There were several limitations to our study. Decision-making about organ utilization, recipient selection, and organ discard is very complex, including variables at the patient, transplant center, organ procurement organization, and regional level for which we could not account. In our study, the post-KAS time frame had a 6-month delay to allow for system stabilization, but a steady state for highly sensitized recipients and long dialysis time recipients was likely not yet reached.
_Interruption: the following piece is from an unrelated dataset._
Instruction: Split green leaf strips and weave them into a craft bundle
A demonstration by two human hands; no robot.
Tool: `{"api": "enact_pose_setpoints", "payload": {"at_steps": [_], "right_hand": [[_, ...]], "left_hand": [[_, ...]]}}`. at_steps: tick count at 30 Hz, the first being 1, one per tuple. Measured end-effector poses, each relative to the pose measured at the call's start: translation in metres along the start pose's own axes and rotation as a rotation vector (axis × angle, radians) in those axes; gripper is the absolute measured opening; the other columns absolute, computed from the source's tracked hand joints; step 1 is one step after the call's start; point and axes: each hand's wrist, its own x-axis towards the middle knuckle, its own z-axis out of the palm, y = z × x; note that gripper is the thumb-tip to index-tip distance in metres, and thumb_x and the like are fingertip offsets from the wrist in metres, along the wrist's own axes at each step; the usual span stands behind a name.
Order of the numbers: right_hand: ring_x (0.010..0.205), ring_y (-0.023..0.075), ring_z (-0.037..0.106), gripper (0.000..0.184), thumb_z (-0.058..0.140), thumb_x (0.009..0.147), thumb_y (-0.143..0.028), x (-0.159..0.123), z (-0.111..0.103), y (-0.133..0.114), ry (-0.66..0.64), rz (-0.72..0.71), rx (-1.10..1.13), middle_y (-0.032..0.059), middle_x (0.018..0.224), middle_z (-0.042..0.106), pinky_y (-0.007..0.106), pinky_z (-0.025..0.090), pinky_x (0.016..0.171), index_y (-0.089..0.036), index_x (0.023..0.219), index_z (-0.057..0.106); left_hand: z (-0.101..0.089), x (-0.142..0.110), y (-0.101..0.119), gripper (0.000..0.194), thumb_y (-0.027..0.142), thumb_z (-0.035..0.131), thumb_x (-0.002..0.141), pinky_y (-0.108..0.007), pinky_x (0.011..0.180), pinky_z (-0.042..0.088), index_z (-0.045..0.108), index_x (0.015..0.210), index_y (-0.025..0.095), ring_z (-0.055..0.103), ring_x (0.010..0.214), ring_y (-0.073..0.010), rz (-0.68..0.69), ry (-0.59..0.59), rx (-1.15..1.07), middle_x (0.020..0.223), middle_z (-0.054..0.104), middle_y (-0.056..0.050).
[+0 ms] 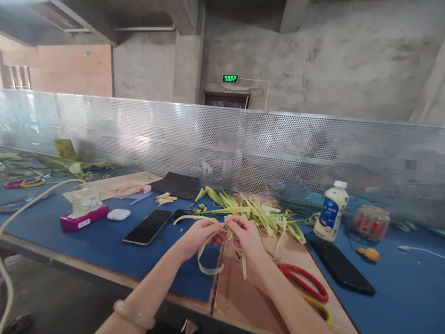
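My left hand [197, 237] and my right hand [247, 238] meet above the table's front edge, both pinched on a pale green leaf strip [206, 259]. The strip loops down between the hands and one end curls out to the left. A narrower piece hangs from my right hand. Just behind the hands lies a pile of green and yellow leaf strips [255, 211] on a brown board [247, 298]. A pale bangle [134, 314] sits on my left wrist.
Red-handled scissors [306, 281] lie right of my right hand, a black phone [147, 226] to the left, another dark phone [342, 266] and a white bottle [331, 210] to the right. A tissue pack [82, 215] stands further left. A perforated metal screen [249, 143] backs the blue table [94, 238].
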Motion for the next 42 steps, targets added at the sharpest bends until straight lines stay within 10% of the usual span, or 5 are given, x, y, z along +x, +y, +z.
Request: {"api": "enact_pose_setpoints", "payload": {"at_steps": [42], "right_hand": [[0.066,0.0190,0.053,0.024,0.055,0.073,-0.041,-0.0040,-0.0042,-0.0017,0.069,-0.193,-0.183,0.0036,0.076,0.065,0.030,0.039,0.062,-0.019,0.074,0.064]], "left_hand": [[0.0009,-0.0005,-0.0016,0.028,0.040,0.056,0.074,-0.024,0.059,0.040,0.060,0.069,0.013,0.053,0.057,-0.0122,0.081,-0.045,0.162,0.064,0.063,-0.004]]}}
At 1 month after KAS implementation, 17.7% of recipients were highly sensitized (PRA 99–100%), and this proportion declined to 12.6% at 6 months. In the intervening 18 months, the proportion varied between 9.5% and 13.4%, with a plateau of around 10% [5]. To account for this, we adjusted for PRA 99–100%, which was actually a much lower proportion of the study population (6.8% post-KAS SCD, 4.4% post-KAS ECD) than the overall population (around 10%). Likewise, for recipients with more than 10 years on dialysis, the proportion peaked at 18.6% at 1 month after KAS implementation, dropped to 8.9% at 6 months, and plateaued around 6% (range 4.1–9.1% between months 7 and 24) [5]. Although we would have liked to delve into reasons why the distribution of SCD and ECD kidneys into different age groups changed (recipient factors such as time on dialysis, PRA, and estimated post-transplant survival) the numbers in these groups were too small to allow sub-group analysis. In addition, the study was conducted on 1-year follow-up data, and hence we are unable to comment on the long-term mortality and graft failure that may lead to different conclusions.

Conclusions

In this study, we aimed to examine changes that resulted from KAS implementation in terms of organ usage and outcomes in kidneys with KDPI of 61–90%. We found that recipient selection changed for both SCD and ECD kidneys at the expense of worse patient survival at 1 year for SCD recipients and perhaps inappropriate use of ECD kidneys in younger recipients. In addition, we found that ECD status did not appear to be a factor related to organ discard. Although some of the intentions of KAS implementation were fulfilled, these results raise concerns about the validity and application of KDPI in decision-making in a subpopulation of higher KDPI kidneys. We must ensure that such inadvertent outcomes are taken into consideration for any further revisions to the kidney donor allocation system. Further studies should focus on longer-term patient and graft outcomes as data becomes available.